No. Because the Step-By-Step Guide for the Hyper-V VMs is also no mention on SPN. Honestly I listen it first time ;)

>Are you using a custom URL (so geneva.test.com is not an actual machine name)?
geneva.test.com is the domain for the required Active Directory Service for Geneva Server. This domain works if I try to logon by Forms Authentication or Windows Integrated Authentication to my ASP.NET-Application. Whether on the AD server directly or using another client of the domain.

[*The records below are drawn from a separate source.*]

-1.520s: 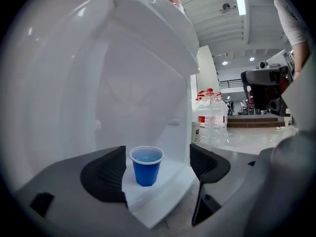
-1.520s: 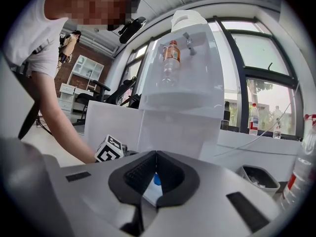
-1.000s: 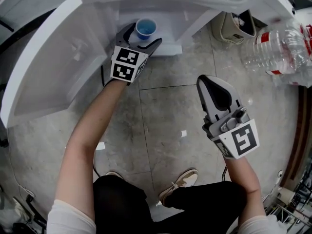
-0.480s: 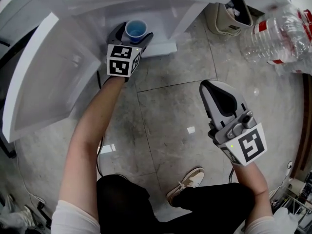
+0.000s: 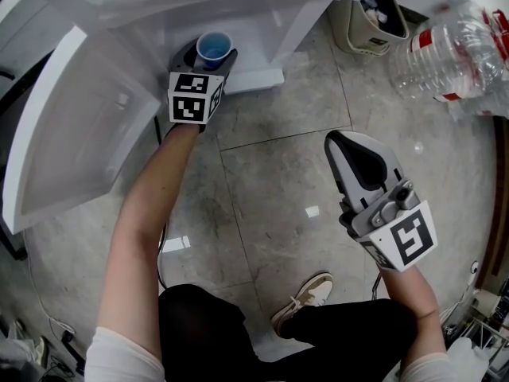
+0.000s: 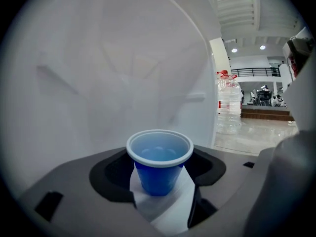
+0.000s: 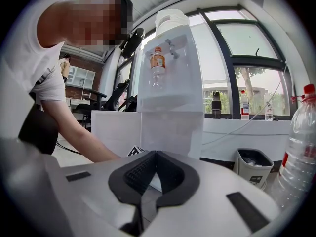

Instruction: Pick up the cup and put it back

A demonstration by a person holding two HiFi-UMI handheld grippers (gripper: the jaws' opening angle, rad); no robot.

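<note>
Jaws of left gripper [image 5: 210,56] have just closed onto blue cup [image 6: 159,174].

**Colours and patterns**

Cup [image 6: 159,164]: blue wall, white rim, paler blue inside.
Dispenser [image 7: 170,83]: white all over.
My right gripper [image 7: 155,153]: pale grey shell. The pads [image 7: 137,177] are black and ribbed. Its cube [image 5: 400,241] is white with black square markings.
Floor [image 5: 278,181]: grey tiles with cloudy marbling and darker joints.
Bin [image 5: 372,18]: beige outside, dark inside.
Bottle [image 5: 445,54]: clear, with a red-and-white label.
Trousers [image 5: 207,333]: black.
Shoe [image 5: 302,297]: beige.
</note>
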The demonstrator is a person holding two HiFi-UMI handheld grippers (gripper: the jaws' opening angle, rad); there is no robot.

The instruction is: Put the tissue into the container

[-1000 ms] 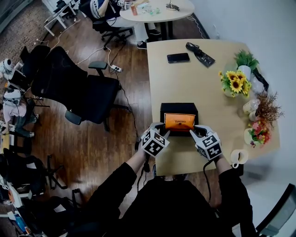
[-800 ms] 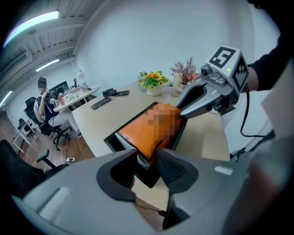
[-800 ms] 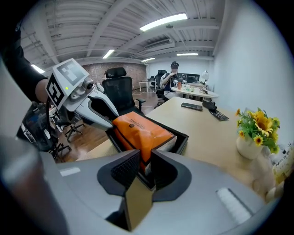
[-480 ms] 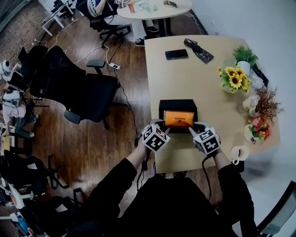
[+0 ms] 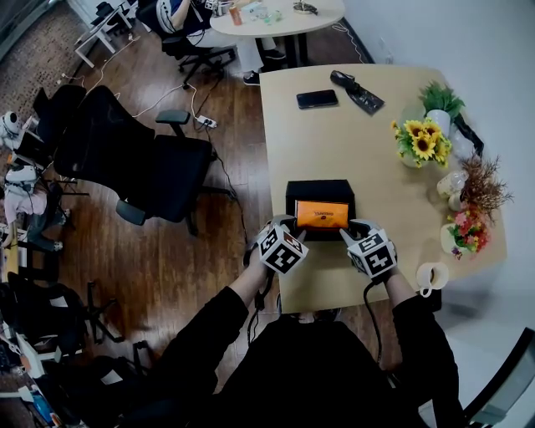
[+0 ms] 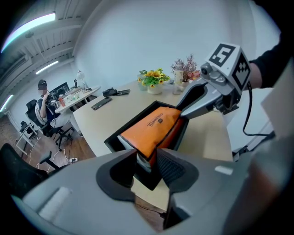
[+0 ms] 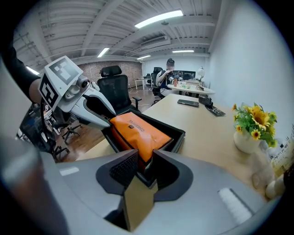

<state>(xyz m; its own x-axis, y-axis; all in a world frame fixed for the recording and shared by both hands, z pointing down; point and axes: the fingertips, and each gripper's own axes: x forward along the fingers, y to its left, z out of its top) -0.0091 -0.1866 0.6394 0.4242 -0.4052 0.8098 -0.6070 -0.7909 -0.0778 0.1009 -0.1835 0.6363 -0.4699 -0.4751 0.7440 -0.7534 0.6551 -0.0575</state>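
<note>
An orange tissue pack [image 5: 322, 214] lies in the black container [image 5: 320, 188] near the table's front edge, its top above the rim. My left gripper [image 5: 297, 236] is at the pack's left end, and in the left gripper view the pads pinch that end of the pack [image 6: 156, 126] over the container [image 6: 115, 140]; the left gripper [image 6: 147, 160] is shut on it. My right gripper [image 5: 349, 234] is at the right end. Its jaws are opening, and in the right gripper view the pack's [image 7: 138, 131] end still fills the gap of the right gripper [image 7: 144, 165].
On the table's far side lie a phone [image 5: 318, 99] and a black object [image 5: 361, 92]. Sunflowers [image 5: 418, 144], other flower pots and a mug [image 5: 432, 276] line the right edge. A black office chair [image 5: 142, 167] stands left of the table; a person sits at a round table [image 5: 276, 15] behind.
Both grippers stay at the pack's ends over the container. Only the head view has shifted slightly.
</note>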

>See http://blogs.technet.com/tristank/archive/2006/05/08/spns-r-fn.aspx for some background info.
I'll read this article ;)

I've created on the FABRIKAMSRV01-VM an simple ASP.NET-Application. If I call this application in my browser a CardSpace window pops up and ask for a information card. On my own test VMs CardSpace does not pop up. That's strange for me.

I've ran the setspn.exe with Parameter -L to show current settings on my Geneva Server host:

C:\Users\Administrator>setspn -L w2k8geneva
Registered ServicePrincipalNames for CN=W2K8GENEVA,OU=Domain Controllers,DC=geneva,DC=test,DC=com:
ldap/w2k8geneva.geneva.test.com/ForestDnsZones.geneva.test.com
ldap/w2k8geneva.geneva.test.com/DomainDnsZones.geneva.test.com
Dfsr-12F9A27C-BF97-4787-9364-D31B6C55EB04/w2k8geneva.geneva.test.com
DNS/w2k8geneva.geneva.test.com
GC/w2k8geneva.geneva.test.com/geneva.test.com
HOST/w2k8geneva.geneva.test.com/GENEVA
HOST/W2K8GENEVA
HOST/w2k8geneva.geneva.test.com
HOST/w2k8geneva.geneva.test.com/geneva.test.com
E3514235-4B06-11D1-AB04-00C04FC2DCD2/7affc7ff-3c68-4e78-aa91-03ef72f2dc4a/geneva.test.com
ldap/7affc7ff-3c68-4e78-aa91-03ef72f2dc4a._msdcs.geneva.test.com
ldap/w2k8geneva.geneva.test.com/GENEVA
ldap/W2K8GENEVA
ldap/w2k8geneva.geneva.test.com
ldap/w2k8geneva.geneva.test.com/geneva.test.com

On the FABRIKAMSRV01 I do it too:
C:\Users\Administrator>setspn -L fabrikamsrv01
Registered ServicePrincipalNames for CN=FABRIKAMSRV01,OU=Domain Controllers,DC=fabrikam,DC=local:
MSSQLSvc/fabrikamsrv01.fabrikam.local:SQLEXPRESS
Dfsr-12F9A27C-BF97-4787-9364-D31B6C55EB04/fabrikamsrv01.fabrikam.local
ldap/fabrikamsrv01.fabrikam.local/ForestDnsZones.fabrikam.local
ldap/fabrikamsrv01.fabrikam.local/DomainDnsZones.fabrikam.local
TERMSRV/FABRIKAMSRV01
TERMSRV/fabrikamsrv01.fabrikam.local
DNS/fabrikamsrv01.fabrikam.local
GC/fabrikamsrv01.fabrikam.local/fabrikam.local
HOST/fabrikamsrv01.fabrikam.local/FABRIKAM
HOST/FABRIKAMSRV01
HOST/fabrikamsrv01.fabrikam.local
HOST/fabrikamsrv01.fabrikam.local/fabrikam.local
E3514235-4B06-11D1-AB04-00C04FC2DCD2/f0da7637-42ea-411b-a351-3f47f12d4041/fabrikam.local
ldap/f0da7637-42ea-411b-a351-3f47f12d4041._msdcs.fabrikam.local
ldap/fabrikamsrv01.fabrikam.local/FABRIKAM
ldap/FABRIKAMSRV01
ldap/fabrikamsrv01.fabrikam.local
ldap/fabrikamsrv01.fabrikam.local/fabrikam.local

Well, on FABRIKAMSRV01 I don't see entries for HTTP. I think that's not the problem?